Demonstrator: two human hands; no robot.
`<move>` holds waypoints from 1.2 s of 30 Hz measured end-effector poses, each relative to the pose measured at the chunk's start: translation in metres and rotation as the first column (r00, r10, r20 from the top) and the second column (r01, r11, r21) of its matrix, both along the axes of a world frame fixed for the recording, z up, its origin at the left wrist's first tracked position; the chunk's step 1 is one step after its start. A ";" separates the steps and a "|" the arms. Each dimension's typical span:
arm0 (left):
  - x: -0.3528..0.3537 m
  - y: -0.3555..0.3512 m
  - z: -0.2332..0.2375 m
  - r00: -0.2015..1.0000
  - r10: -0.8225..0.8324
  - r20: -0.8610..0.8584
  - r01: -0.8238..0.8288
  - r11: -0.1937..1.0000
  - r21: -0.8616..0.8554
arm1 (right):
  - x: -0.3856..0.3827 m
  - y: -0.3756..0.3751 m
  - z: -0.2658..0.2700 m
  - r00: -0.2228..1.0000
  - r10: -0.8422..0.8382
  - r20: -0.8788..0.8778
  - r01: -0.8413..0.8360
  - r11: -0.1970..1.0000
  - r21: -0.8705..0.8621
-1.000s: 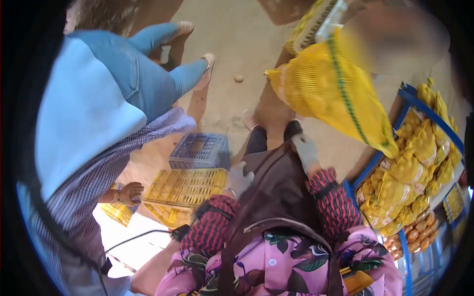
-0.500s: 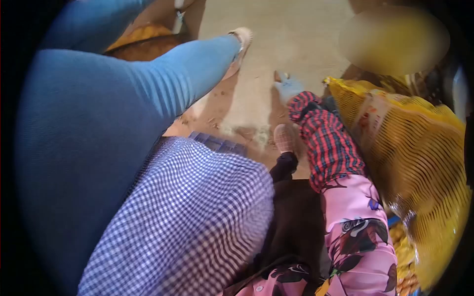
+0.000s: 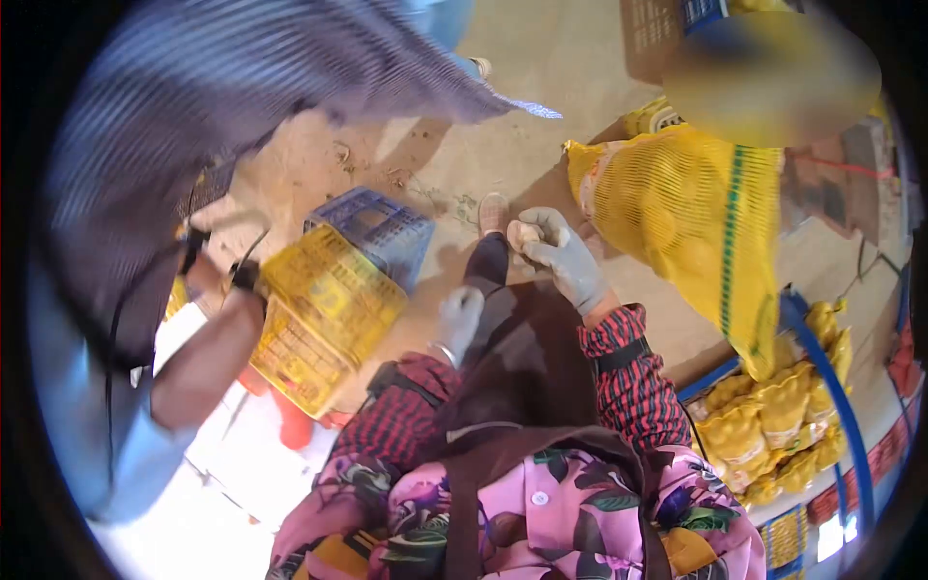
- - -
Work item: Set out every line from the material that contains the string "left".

Completed task:
`<move>` holds waypoints from 1.2 s of 30 Hz measured end-effector poses, each relative to the pose measured at the chunk's start: translation in metres and rotation as the first column (r00, r10, r20 from the top) and the second column (r01, r11, r21) of its matrix, both along the axes of a world frame fixed for the recording, z up, its origin at the left wrist's first tracked position; the chunk's step 1 is one step after its start. A ";" separates the steps and a "|" the arms. Each dimension's typical span:
arm0 (left):

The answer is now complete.